I’ve recently been intrigued with all of the new gadgets and advancements available for treating diabetes, but there seems to be a little something that’s been left out. Now we’ve got needles, pumps, pills, prickers, inhalers, and the like, but is there anything we’re missing? Why, yes, I think so. Last week, I went to the pharmacist to renew my prescription of insulin glargine (brand name Lantus) and this time, instead of stating the norm, I decided to spice it up and requested my insulin in “rock” form.
You should have seen the look on his face. “Rock form?”
“Yes,” I said. “You haven’t heard about the latest developments in insulin therapy. Patients are tired of the day-in and day-out monotony of sticking themselves, reloading cartridges, and inhaling. It’s time to let us smoke up rather than shoot up. Let us addicts finally look like addicts!” I said, and then held up my own little custom glass pipe.
The beauty of it all was that for a moment—and I mean only a moment—the possibility seemed to exist. The look on the pharmacist’s face suggested that there was a chance that this pharmacy was behind the times and not getting on board with the latest diabetes advancements. Was there a smokable insulin rock that they didn’t know about? Were they supposed to provide the pipe as well?

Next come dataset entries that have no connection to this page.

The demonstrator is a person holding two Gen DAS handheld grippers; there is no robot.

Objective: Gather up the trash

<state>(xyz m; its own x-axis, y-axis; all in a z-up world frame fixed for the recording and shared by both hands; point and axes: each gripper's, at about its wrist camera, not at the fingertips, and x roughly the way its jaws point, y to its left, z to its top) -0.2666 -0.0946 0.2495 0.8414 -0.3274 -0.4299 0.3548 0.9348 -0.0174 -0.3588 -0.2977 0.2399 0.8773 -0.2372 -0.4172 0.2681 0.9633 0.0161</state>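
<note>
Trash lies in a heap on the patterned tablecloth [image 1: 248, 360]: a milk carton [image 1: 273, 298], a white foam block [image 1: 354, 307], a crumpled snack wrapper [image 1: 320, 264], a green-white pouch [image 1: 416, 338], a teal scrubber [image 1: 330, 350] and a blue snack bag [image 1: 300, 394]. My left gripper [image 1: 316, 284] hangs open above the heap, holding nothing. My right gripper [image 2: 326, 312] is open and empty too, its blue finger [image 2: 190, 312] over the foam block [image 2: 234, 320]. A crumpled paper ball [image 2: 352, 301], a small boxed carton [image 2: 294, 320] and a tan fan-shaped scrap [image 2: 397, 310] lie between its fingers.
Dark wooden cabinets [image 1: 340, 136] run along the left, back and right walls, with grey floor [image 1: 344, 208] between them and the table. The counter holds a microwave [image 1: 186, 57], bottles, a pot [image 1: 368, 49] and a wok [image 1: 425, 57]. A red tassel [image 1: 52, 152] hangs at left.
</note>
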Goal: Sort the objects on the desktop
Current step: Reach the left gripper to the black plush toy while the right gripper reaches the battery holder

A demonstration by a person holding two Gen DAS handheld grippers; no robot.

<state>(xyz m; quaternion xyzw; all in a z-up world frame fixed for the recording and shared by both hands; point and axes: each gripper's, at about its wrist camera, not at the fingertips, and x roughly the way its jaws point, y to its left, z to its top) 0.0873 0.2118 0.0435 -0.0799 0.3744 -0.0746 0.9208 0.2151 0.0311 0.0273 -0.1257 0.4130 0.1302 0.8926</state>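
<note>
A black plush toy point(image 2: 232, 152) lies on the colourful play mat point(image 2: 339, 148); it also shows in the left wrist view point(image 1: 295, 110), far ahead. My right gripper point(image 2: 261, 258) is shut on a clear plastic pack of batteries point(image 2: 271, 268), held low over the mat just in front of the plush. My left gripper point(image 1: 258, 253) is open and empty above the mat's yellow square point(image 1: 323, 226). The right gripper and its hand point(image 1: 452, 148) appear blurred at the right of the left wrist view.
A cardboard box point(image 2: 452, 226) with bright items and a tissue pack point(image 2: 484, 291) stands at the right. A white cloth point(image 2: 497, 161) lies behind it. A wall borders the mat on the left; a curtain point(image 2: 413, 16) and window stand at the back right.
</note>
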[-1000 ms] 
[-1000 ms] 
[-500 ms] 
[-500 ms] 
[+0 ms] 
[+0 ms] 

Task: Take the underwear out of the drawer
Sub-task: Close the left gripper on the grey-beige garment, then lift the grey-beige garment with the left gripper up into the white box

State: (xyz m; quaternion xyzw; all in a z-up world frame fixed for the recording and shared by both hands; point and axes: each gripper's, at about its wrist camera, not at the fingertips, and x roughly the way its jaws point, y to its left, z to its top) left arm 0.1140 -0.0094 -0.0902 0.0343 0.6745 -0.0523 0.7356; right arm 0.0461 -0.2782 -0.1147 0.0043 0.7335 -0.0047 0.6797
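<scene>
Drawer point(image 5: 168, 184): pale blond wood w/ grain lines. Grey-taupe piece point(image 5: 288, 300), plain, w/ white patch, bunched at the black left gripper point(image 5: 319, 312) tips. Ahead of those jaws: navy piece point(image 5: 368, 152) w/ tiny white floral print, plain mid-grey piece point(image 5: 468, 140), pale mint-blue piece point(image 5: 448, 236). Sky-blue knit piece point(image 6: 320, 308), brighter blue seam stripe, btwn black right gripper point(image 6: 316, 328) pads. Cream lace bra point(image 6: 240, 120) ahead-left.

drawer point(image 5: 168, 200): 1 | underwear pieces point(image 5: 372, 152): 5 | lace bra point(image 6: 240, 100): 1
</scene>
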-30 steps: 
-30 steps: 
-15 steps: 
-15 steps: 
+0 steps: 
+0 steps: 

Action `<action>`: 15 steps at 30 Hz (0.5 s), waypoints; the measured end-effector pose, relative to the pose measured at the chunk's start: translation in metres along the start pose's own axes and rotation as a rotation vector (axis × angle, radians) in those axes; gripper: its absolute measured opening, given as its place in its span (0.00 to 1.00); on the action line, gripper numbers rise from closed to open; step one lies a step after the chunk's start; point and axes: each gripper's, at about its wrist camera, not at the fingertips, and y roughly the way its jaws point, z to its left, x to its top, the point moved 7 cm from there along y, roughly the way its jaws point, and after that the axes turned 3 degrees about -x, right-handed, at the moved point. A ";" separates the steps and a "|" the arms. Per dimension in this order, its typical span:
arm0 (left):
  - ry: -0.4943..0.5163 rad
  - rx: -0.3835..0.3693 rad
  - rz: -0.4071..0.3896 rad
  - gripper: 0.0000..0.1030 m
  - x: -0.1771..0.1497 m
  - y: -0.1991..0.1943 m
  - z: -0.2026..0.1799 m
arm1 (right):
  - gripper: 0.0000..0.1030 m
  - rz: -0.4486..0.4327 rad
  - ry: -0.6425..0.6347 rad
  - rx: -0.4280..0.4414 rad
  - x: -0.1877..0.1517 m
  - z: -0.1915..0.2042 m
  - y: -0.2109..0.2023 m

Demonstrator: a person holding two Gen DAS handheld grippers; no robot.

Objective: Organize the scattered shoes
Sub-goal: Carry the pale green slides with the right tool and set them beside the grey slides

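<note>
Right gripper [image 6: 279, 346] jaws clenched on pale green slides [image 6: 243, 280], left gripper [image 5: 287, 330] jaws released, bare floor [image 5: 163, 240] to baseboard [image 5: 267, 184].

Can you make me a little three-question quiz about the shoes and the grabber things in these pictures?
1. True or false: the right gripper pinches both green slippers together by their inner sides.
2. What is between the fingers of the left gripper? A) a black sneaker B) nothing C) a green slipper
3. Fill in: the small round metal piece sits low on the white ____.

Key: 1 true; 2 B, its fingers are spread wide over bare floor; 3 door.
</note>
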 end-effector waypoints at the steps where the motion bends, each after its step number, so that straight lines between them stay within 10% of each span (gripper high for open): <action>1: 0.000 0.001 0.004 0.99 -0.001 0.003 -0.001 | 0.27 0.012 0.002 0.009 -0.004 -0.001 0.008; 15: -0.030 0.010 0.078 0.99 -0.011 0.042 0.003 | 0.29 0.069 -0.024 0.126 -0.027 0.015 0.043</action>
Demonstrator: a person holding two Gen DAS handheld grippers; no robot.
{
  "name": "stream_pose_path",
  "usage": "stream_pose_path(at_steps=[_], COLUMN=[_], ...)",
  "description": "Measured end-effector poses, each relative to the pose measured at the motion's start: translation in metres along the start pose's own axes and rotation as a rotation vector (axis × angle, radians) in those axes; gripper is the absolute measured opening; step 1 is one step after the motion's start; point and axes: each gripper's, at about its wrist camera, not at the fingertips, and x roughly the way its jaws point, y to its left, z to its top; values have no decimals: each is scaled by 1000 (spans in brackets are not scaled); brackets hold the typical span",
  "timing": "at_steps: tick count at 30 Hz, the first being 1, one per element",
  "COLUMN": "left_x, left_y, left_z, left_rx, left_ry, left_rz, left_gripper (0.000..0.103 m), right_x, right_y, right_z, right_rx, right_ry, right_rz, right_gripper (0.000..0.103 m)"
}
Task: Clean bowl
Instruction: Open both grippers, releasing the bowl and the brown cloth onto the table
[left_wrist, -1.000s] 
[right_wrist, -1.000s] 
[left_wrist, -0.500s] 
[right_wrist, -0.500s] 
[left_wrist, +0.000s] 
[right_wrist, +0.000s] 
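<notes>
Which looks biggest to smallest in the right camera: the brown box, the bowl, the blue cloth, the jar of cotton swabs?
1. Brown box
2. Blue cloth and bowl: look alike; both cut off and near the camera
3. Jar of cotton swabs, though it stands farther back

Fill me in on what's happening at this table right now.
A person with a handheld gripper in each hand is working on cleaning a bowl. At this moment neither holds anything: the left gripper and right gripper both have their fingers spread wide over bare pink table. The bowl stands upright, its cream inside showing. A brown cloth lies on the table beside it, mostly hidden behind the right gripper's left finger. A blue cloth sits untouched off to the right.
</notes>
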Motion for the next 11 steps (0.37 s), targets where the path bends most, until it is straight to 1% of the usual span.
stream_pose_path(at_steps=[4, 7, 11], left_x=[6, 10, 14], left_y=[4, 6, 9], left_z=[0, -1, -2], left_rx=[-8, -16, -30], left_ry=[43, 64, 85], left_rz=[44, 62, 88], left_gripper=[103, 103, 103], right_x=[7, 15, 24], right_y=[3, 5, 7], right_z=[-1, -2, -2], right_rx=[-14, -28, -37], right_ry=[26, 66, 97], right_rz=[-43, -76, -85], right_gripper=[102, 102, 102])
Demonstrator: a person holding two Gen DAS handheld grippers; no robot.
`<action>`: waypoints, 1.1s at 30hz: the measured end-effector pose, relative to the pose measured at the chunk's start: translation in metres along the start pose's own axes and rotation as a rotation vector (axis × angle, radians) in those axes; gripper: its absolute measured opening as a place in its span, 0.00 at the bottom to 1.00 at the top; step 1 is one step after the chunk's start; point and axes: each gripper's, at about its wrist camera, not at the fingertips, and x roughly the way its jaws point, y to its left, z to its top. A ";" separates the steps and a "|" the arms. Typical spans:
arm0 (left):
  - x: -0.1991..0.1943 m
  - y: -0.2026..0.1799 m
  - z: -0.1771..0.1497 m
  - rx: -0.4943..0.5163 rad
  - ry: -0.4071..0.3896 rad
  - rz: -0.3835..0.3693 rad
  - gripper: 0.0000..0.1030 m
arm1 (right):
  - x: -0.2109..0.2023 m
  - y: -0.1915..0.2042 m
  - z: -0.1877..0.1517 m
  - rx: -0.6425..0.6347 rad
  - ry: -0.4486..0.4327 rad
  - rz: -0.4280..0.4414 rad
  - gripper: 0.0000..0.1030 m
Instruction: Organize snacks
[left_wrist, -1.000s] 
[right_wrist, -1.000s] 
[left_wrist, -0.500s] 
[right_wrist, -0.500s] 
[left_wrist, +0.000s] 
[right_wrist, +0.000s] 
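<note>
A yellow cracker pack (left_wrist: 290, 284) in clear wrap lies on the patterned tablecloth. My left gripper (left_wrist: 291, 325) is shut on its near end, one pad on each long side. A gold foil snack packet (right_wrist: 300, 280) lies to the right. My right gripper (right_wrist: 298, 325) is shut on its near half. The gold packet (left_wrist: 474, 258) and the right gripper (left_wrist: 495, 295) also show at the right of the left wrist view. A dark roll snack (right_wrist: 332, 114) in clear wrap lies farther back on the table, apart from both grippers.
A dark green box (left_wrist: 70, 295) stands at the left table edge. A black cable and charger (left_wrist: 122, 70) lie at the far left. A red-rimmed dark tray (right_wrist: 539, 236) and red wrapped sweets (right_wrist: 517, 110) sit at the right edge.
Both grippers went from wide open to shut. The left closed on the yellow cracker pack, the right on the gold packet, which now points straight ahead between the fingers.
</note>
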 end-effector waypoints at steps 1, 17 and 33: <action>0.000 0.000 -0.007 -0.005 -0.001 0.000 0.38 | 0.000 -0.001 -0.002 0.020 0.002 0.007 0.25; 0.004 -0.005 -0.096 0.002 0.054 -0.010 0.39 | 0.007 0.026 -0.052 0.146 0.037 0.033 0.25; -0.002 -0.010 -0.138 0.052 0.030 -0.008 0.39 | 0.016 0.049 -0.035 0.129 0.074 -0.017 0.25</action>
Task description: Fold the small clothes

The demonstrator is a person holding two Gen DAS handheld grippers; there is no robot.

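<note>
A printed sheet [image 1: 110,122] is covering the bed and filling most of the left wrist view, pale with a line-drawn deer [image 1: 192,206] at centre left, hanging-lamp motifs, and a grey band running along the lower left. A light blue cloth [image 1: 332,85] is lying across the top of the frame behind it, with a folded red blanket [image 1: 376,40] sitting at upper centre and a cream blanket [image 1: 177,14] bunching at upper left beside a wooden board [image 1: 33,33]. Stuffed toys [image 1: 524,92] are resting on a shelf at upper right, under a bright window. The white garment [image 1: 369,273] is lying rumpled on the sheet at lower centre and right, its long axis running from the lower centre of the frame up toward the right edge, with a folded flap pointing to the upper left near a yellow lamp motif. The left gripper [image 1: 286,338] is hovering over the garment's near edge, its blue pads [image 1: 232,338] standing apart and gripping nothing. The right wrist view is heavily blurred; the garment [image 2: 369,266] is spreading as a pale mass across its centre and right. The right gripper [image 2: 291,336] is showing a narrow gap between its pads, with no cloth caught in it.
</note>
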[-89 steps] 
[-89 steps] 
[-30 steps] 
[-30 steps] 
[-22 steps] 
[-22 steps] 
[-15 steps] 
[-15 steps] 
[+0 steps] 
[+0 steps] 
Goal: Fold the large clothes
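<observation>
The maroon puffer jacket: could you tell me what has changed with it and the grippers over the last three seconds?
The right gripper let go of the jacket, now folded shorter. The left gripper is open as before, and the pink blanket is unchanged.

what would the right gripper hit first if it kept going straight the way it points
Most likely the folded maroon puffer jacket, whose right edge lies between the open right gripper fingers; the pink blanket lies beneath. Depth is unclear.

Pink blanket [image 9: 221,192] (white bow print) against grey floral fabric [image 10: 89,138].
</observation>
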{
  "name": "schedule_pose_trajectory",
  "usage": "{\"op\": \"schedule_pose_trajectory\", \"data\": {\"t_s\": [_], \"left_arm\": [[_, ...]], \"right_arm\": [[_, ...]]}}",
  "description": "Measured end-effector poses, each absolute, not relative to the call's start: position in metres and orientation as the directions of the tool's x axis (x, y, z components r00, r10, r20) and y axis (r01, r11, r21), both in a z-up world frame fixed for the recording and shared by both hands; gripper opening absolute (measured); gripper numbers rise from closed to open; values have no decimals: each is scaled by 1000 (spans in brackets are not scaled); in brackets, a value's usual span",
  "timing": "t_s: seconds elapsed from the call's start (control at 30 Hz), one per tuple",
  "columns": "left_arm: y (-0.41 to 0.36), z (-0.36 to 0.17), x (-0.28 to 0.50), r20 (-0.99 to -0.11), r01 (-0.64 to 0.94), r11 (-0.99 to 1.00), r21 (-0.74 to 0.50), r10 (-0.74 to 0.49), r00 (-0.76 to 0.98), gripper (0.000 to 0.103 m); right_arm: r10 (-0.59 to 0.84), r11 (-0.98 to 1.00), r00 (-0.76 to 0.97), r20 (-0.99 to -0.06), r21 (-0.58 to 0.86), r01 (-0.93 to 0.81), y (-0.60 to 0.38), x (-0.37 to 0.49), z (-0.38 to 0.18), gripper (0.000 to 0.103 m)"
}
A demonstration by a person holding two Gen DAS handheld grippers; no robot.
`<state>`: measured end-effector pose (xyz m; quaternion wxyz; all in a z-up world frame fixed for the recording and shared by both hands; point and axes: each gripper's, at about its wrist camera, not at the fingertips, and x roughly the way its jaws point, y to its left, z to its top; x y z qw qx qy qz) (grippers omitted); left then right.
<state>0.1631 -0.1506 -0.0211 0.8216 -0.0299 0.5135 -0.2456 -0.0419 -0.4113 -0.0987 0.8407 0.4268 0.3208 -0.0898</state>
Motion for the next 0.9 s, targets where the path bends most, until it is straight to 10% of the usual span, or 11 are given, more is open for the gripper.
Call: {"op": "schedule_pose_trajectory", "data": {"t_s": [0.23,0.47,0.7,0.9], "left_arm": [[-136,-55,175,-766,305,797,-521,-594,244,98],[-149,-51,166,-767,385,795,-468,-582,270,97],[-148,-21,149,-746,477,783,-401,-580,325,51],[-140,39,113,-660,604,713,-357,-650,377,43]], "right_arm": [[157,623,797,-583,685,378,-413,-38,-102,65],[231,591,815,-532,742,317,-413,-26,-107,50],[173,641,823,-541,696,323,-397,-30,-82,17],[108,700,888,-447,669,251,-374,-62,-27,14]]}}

That moment in itself leads me to my next question. How well do you know your pharmacist? Obviously, I do not know mine very well, and it seems like every time I’m at the pharmacy a new person refills my prescription. It’s always a very professional interaction. I use my formal name, “Warren,” and there’s usually a line of folks in front of and behind me. I guess this is the norm for folks in a heavy populated area, but making the interaction personal something I’d like to be better at and for pharmacies to be better at, because there’s no doubt that I’m going to be a regular customer.
There have been times that I’ve been in the pharmacy and ordered some new needles or insulin only to be told my prescription had run out. Thankfully, those weren’t emergencies because I try to stay ahead with my supplies, but I always wonder, “What if?” I did have a moment once where I was away for work and I dropped a bottle of Lantus and had to get the prescription filled in a different city. While it was a bit of a hassle, it only took a couple of hours. But I’ve also had problems getting needle prescriptions transferred from one branch to another within the same pharmacy chain. Even if it was in their records, if a needle prescription was not called in to that specific pharmacy, they would not refill it. Which, once again, cost me a couple of hours.
Where’s Wilford Brimley when I need him to tell me to get my supplies by mail? Does anyone out there do that? I’d love to know the efficiency of and the requirements for mail-order supplies. It seems like it would be a lot easier to not have to deal with the pharmacists if I could avoid it. Unless, of course, I get to know them or they get to know me.